The Canadian Snowboard Federation will see its budget more than double, with $771,000 in new investment on top of the current budget of $695,000. AAP funding is $70,000, but will increase with nine athletes finishing in the top-16 at the recent world championships.
Cross-country funding will increase $700,000 over its current allotment of $1,006,000. AAC funding is $175,000.
The Tier 3 sports, which are almost entirely reliant on federal funding, will receive funding thats commensurate with their medal prospects for 2010.
Biathlon will receive $600,000, doubling its current budget of $557,000. AAP funding is $88,000.
Bobsleigh will see a budget increase of $884,000 on top of the $1,210,000 the sport already receives. AAP funding is $242,000.
Skeleton will see an increase of $561,000, more than tripling its existing budget of $151,000. AAP funding is $93,000.

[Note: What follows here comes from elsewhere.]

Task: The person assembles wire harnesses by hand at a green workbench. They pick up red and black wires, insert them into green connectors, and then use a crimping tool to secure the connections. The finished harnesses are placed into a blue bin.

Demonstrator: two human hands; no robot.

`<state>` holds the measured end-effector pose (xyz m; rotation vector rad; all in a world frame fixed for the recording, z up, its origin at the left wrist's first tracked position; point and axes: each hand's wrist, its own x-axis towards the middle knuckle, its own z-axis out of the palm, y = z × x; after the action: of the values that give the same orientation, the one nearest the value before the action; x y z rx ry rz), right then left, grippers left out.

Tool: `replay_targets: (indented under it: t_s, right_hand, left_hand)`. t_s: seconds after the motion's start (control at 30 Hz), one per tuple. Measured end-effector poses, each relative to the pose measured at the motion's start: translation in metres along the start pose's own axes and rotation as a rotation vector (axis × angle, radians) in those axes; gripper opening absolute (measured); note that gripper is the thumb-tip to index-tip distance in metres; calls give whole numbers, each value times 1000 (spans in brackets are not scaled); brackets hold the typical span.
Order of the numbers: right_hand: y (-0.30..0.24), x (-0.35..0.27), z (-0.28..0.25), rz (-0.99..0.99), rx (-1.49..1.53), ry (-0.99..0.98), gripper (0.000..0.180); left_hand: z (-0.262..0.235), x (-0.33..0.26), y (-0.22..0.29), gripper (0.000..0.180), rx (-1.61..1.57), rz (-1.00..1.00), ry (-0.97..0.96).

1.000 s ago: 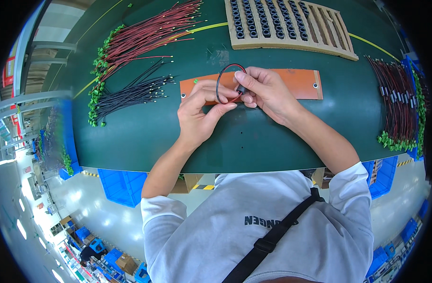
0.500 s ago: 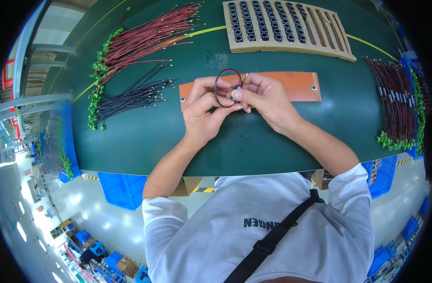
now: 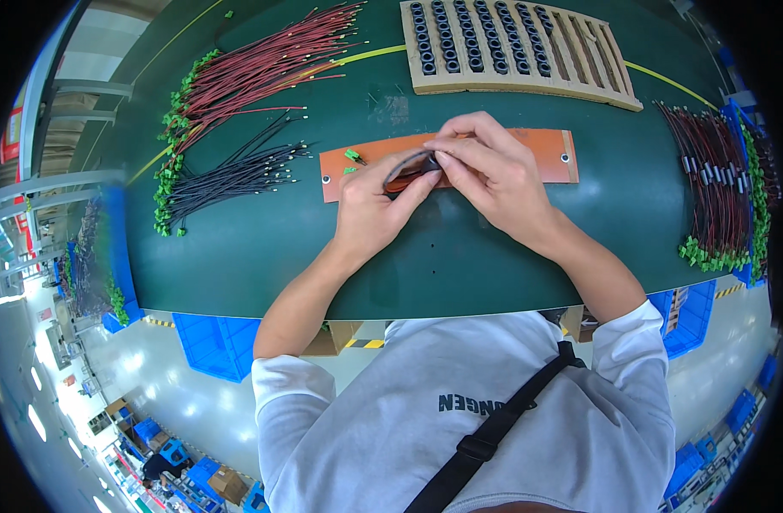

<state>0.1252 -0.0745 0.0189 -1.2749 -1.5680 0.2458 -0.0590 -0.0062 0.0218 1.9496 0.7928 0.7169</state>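
Black-and-red cable (image 3: 394,173) sits curled in a small loop between our two hands, above the far-middle part of the green bench (image 3: 494,265), with an orange board (image 3: 549,147) beneath. Taking the spot where our fingertips meet as the clock's centre, our left hand (image 3: 364,203) comes in from seven o'clock, its forearm slanting up, its thumb stretched out toward one o'clock. That hand grasps the loop between thumb and bent fingers, the finger ends partly masked by the wire. Our right hand (image 3: 502,175) arrives from four o'clock, back upward, wrist nearly in line with the forearm. Its fingers arch toward nine o'clock and its thumb points to eleven, pinching the cable at a small dark part (image 3: 432,161); the exact contact is too hidden for us to tell. Both elbows bend outward. Just past our left fingers, at nine o'clock, a green connector (image 3: 354,156) shows over the board. Farther out we see black wires (image 3: 233,178) at nine, red wires (image 3: 263,60) at ten, a tray (image 3: 511,85) of dark rings at one, and bundled cables (image 3: 708,175) at three.
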Motion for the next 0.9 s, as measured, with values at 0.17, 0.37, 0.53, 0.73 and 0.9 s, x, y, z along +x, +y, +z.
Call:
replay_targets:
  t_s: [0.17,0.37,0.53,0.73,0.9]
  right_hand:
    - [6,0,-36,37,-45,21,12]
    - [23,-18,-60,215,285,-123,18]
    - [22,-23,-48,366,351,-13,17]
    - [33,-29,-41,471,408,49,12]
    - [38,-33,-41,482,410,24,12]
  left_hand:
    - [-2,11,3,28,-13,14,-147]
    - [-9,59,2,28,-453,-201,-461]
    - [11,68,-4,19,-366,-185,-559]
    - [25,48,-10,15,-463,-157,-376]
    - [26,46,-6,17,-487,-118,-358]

Luge will see $360,000 over its current budget of $310,000. AAP funding is $91,000.
Ski Jumping and Nordic Combined will receive the smallest increases, as neither sport is expected to field a podium contender by 2010, although the task force acknowledged that both sports have a shot at the top-10.
Both sports currently receive $189,000 a year, with additional funding for facilities coming from the Calgary Olympic Development Association through a legacy agreement with the federal government. CODA is attempting to halt that funding at the end of March, and both organizations are fighting to have that money restored. Ski Jumping will see an increase of $295,000, and Nordic Combined an increase of $235,000, which will almost restore funding if CODA pulls the plug. Neither sport has any athletes qualified for AAP funding.
The Canadian Paralympic Committee will be releasing its plan in the next few months.